I have just read Reflections in Sidra, by Ivan Veen, and I regard it as a grand piece, dear Professor. The ‘lost shafts of destiny’ and other poetical touches reminded me of the two or three times you had tea and muffins at our place in the country about twenty years ago. I was, you remember (presumptuous phrase!), a petite fille modèle practicing archery near a vase and a parapet and you were a shy schoolboy (with whom, as my mother guessed, I may have been a wee bit in love!), who dutifully picked up the arrows I lost in the lost shrubbery of the lost castle of poor Lucette’s and happy, happy Adette’s childhood, now a ‘Home for Blind Blacks’ — both my mother and L., I’m sure, would have backed Dasha’s advice to turn it over to her Sect. Dasha, my sister-in-law (you must meet her soon, yes, yes, yes, she’s dreamy and lovely, and lots more intelligent than I), who showed me your piece, asks me to add she hopes to ‘renew’ your acquaintance — maybe in Switzerland, at the Bellevue in Mont Roux, in October. I think you once met pretty Miss ‘Kim’ Blackrent, well, that’s exactly dear Dasha’s type. She is very good at perceiving and pursuing originality and all kinds of studies which I can’t even name! She finished Chose (where she read History — our Lucette used to call it ‘Sale Histoire,’ so sad and funny!). For her you’re le beau ténébreux, because once upon a time, once upon libellula wings, not long before my marriage, she attended — I mean at that time, I’m stuck in my ‘turnstyle’ — one of your public lectures on dreams, after which she went up to you with her latest little nightmare all typed out and neatly clipped together, and you scowled darkly and refused to take it. Well, she’s been after Uncle Dementiy to have him admonish le beau ténébreux to come to Mont Roux Bellevue Hotel, in October, around the seventeenth, I guess, and he only laughs and says it’s up to Dashenka and me to arrange matters.

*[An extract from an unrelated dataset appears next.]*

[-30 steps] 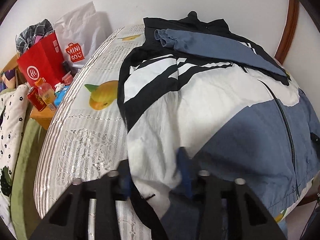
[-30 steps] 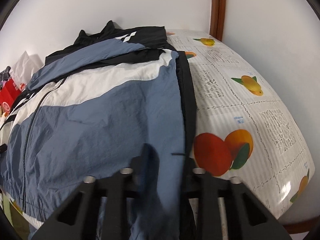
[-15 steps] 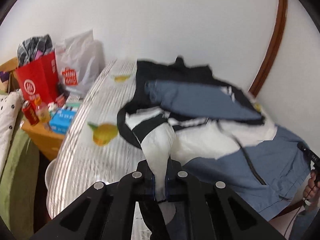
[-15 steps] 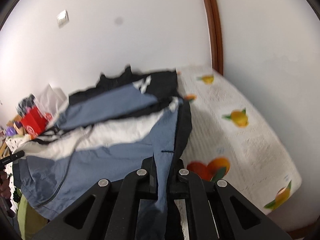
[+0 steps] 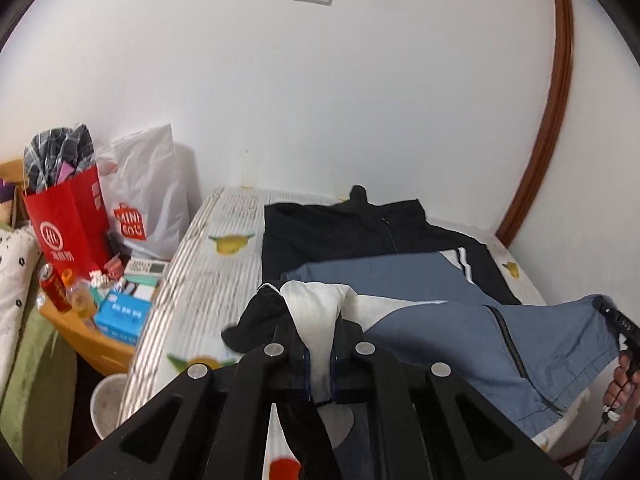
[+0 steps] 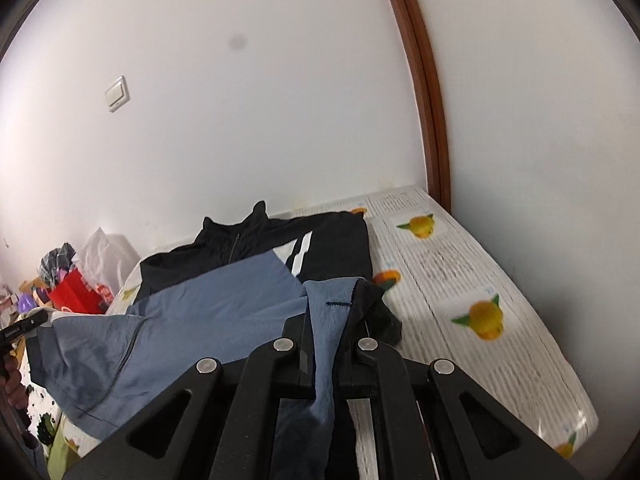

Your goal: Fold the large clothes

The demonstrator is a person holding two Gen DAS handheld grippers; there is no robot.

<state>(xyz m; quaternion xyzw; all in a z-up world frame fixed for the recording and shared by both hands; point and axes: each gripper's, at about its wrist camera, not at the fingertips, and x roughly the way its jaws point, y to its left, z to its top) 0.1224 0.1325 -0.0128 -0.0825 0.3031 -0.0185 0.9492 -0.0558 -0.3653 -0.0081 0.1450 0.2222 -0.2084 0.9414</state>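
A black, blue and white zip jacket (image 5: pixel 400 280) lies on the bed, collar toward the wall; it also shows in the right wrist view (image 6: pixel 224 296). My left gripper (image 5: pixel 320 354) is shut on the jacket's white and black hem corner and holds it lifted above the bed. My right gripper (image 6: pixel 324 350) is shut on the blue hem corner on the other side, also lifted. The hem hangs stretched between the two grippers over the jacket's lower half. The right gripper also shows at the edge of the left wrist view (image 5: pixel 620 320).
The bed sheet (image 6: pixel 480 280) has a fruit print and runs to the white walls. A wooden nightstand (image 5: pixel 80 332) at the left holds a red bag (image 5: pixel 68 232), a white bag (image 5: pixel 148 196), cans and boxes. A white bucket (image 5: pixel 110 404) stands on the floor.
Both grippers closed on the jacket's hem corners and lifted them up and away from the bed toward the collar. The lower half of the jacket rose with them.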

So ‘congs’ again, dear Ivan! You are, we both think, a marvelous, inimitable artist who should also ‘only laugh,’ if cretinic critics, especially lower-upper-middle-class Englishmen, accuse his turnstyle of being ‘coy’ and ‘arch,’ much as an American farmer finds the parson ‘peculiar’ because he knows Greek.

P.S.

Dushevno klanyayus’ (‘am souledly bowing’, an incorrect and vulgar construction evoking the image of a ‘bowing soul’) nashemu zaochno dorogomu professoru (‘to our "unsight-unseen" dear professor’), o kotorom mnogo slïshal (about whom have heard much) ot dobrago Dementiya Dedalovicha i sestritsï (from good Demon and my sister).

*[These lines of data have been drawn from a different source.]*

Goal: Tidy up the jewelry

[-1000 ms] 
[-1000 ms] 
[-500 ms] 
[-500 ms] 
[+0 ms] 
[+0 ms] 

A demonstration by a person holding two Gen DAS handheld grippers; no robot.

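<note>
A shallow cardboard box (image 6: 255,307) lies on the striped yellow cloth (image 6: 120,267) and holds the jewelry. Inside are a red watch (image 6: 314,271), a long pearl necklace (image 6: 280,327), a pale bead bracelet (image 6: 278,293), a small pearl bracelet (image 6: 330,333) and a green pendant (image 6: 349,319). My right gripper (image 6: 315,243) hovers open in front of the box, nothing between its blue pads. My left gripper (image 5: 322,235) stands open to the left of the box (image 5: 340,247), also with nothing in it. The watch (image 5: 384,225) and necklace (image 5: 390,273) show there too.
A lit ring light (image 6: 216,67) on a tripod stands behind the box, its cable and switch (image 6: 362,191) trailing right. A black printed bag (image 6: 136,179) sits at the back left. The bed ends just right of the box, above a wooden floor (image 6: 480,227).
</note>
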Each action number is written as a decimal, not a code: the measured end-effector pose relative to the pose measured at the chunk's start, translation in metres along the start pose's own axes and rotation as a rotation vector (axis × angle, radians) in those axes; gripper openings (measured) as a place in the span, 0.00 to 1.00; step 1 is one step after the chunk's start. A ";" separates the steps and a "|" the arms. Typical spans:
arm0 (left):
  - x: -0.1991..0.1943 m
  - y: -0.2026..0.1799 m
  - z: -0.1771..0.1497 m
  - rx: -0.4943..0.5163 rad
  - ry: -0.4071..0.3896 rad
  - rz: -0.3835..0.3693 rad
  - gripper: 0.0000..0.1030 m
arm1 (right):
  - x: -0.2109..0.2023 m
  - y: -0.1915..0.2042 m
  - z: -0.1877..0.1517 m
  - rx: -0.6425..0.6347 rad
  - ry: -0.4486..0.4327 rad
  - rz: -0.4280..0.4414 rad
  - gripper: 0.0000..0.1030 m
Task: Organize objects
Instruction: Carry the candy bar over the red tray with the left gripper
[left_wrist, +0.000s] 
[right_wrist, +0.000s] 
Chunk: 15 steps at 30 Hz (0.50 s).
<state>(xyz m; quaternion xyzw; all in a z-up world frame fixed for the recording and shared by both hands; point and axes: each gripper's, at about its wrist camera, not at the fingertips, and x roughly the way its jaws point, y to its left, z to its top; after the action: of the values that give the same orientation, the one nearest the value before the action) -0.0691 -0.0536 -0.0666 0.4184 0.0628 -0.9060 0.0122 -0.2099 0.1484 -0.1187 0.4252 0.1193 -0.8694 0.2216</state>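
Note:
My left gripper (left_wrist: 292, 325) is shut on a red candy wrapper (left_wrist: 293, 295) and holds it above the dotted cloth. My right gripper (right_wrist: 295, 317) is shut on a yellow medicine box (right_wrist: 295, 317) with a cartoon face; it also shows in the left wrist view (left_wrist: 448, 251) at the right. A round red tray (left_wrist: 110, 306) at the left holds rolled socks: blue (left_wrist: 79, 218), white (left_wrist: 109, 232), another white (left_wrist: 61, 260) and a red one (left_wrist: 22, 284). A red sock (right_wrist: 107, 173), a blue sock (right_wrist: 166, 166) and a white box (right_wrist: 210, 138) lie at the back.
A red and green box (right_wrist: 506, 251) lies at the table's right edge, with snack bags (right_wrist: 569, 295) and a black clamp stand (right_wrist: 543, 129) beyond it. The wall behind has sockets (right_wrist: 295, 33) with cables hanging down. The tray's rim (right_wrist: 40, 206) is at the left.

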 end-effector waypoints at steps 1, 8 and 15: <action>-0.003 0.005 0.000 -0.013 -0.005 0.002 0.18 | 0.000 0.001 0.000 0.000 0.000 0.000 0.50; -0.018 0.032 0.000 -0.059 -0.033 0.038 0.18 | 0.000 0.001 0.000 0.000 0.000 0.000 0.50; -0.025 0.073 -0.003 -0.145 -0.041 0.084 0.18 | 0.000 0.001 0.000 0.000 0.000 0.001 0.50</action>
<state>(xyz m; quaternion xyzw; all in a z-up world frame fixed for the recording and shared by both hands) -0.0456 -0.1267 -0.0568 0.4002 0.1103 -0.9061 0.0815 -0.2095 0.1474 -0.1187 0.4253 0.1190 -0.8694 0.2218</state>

S uvazheniem (with respect),

Andrey Vaynlender (3.7)

 

Darkbloom ('Notes to Ada'): And o’er the summits of the Tacit etc.: parody of four lines in Lermontov’s The Demon (see also p.115).

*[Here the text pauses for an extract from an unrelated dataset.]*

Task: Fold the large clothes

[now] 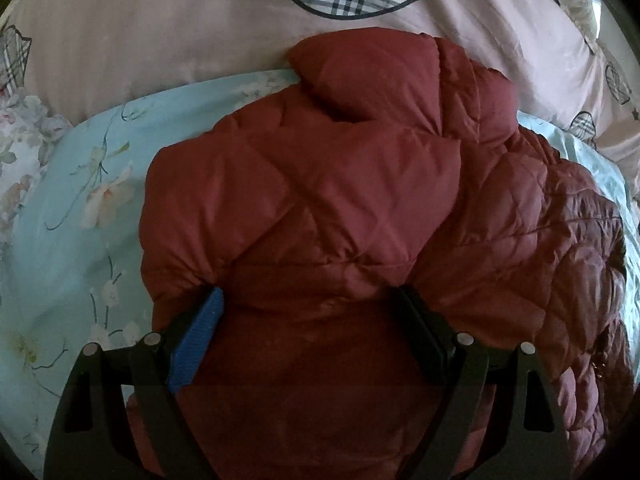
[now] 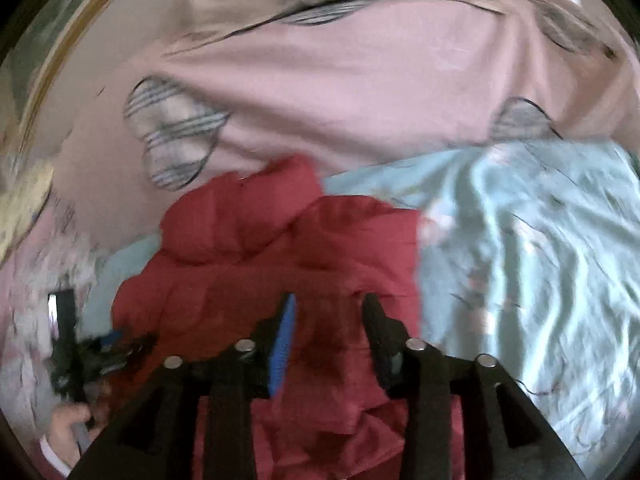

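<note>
A dark red quilted puffer jacket (image 1: 340, 184) lies bunched on the bed, its hood (image 1: 360, 68) at the far end. My left gripper (image 1: 310, 292) stands wide open low over the jacket's near part, with padded fabric bulging between its blue pad (image 1: 200, 336) and its black finger. In the blurred right wrist view the jacket (image 2: 248, 248) fills the lower middle. My right gripper (image 2: 330, 304) hovers over it, its jaws partly apart with red fabric showing in the gap and nothing pinched. The left gripper (image 2: 80, 352) and the hand (image 2: 68, 428) holding it appear at the lower left.
Under the jacket lies a light blue floral sheet (image 1: 80, 220), rumpled on the right side (image 2: 520, 240). A pink duvet (image 1: 160, 32) with plaid heart patches is heaped behind the jacket (image 2: 340, 92). A floral cloth shows at the left edge (image 1: 16, 128).
</note>
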Demonstrator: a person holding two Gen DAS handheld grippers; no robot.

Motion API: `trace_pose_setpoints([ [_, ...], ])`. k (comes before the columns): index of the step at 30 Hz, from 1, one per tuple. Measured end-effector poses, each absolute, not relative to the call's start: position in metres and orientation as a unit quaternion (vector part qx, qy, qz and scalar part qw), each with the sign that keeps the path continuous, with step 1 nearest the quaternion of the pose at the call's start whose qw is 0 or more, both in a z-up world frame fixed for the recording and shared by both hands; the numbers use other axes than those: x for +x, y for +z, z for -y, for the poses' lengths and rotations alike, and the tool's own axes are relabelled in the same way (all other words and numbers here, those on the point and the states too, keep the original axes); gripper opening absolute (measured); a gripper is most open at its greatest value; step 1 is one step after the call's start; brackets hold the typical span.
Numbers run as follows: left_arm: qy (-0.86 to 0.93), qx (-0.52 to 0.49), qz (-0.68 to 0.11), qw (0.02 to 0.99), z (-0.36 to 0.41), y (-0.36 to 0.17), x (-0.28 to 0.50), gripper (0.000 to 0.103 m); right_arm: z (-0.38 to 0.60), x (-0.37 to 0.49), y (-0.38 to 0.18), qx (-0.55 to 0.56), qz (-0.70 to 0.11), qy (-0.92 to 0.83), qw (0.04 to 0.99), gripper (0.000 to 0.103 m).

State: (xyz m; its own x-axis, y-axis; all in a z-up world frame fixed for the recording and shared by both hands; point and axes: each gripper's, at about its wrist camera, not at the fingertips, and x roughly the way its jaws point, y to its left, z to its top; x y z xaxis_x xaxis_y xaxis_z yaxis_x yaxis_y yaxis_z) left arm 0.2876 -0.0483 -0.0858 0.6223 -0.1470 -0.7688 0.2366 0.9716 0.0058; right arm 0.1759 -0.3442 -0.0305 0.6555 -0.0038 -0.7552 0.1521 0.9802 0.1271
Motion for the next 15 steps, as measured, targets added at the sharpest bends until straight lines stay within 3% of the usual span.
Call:
trace_pose_setpoints([
  [9, -0.104, 0.061, -0.421, 0.899, 0.050, -0.086, 0.283, 0.090, 0.323, 0.211, -0.114, 0.010, -0.514, -0.053, 0.856, 0.041],
  [15, -0.114, 0.055, -0.396, 0.909, 0.039, -0.063, 0.257, 0.089, 0.327, 0.216, -0.121, 0.007, -0.517, -0.064, 0.853, 0.041],
])
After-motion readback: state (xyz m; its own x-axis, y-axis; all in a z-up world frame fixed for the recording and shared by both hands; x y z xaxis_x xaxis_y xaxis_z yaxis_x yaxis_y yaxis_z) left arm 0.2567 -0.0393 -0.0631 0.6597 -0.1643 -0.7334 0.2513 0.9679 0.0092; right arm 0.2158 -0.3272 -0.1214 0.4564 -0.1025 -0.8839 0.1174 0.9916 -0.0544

le beau ténébreux: wrapt in Byronic gloom.

 

Miss ‘Kim’ Blackrent mentioned by Ada hints at Kim Beauharnais, a kitchen boy and photographer at Ardis whom Van blinds for spying on him and Ada and attempting to blackmail Ada (2.11). Josephine Beauharnais (who is known on Demonia, aka Antiterra, Earth's twin planet on which Ada is set, as Queen Josephine) was Napoleon's first wife.